Activity:
Read each of the lines below and tally those with "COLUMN"; the tally is the whole answer.

----------

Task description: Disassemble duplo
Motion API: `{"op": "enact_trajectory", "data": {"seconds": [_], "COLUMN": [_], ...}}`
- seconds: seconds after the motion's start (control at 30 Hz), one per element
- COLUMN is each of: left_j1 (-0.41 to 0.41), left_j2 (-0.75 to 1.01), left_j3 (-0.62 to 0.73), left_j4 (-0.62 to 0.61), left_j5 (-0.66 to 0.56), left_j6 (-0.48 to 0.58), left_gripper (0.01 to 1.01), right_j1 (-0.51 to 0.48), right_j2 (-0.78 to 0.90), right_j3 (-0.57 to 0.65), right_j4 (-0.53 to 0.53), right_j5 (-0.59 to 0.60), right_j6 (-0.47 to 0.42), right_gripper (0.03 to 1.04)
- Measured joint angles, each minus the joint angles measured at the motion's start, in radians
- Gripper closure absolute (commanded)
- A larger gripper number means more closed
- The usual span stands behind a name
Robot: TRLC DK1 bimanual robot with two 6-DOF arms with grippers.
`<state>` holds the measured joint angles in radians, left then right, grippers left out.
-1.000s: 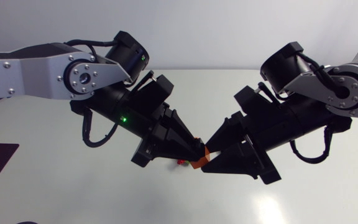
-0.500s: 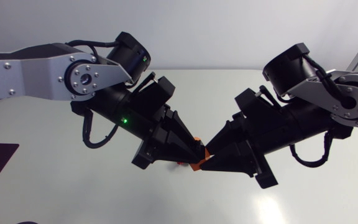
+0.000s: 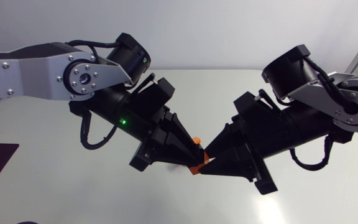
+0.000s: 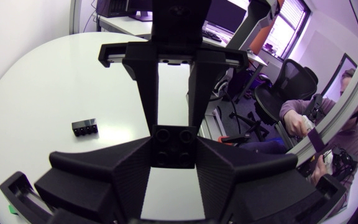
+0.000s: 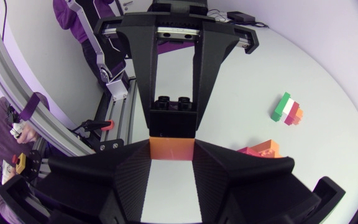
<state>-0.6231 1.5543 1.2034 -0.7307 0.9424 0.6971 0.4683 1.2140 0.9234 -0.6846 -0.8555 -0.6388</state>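
1. The left gripper (image 4: 174, 152) is closed to a narrow gap, its 2 fingers clamping a black brick (image 5: 173, 109) from both sides.
2. The right gripper (image 3: 211, 155) meets it tip to tip, closed to a similar gap on an orange brick (image 5: 171, 149). The 2 bricks are pressed together between the opposing fingertips and seem to hang above the table (image 3: 73, 193).
3. Risk: both grips sit close to the seam, with little brick inside each pair of fingers. A straight pull may make 1 brick slide out of its fingers before the studs release.
4. Risk: if the joint lets go suddenly, the arms may jerk apart, and a loosely held brick could drop to the table and bounce.
5. Risk: twisting to break the joint brings the wedge fingers against each other, since the tips look nearly touching. That could lever a grip open.
6. Risk: a dropped piece could land among other parts. A loose black brick (image 4: 84, 127) lies well off to the side of the left gripper, and a striped stack (image 5: 286, 109) and orange pieces (image 5: 263, 149) lie beside the right gripper.
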Motion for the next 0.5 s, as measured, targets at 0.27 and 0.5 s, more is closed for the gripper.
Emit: {"op": "enact_trajectory", "data": {"seconds": [0.27,0.5], "left_j1": [-0.002,0.065], "left_j2": [-0.003,-0.007], "left_j3": [0.061,0.118], "left_j4": [-0.251,-0.205], "left_j5": [0.054,-0.057], "left_j6": [0.143,0.154], "left_gripper": [0.756,0.736], "right_j1": [0.051,0.035], "right_j2": [-0.025,-0.025], "right_j3": [-0.047,-0.059], "right_j4": [0.025,0.068], "right_j5": [0.105,0.213], "right_j6": [-0.013,-0.012], "right_gripper": [0.77,0.76]}}
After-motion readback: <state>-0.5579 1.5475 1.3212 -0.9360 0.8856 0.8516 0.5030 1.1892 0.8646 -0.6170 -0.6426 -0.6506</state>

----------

Task output:
2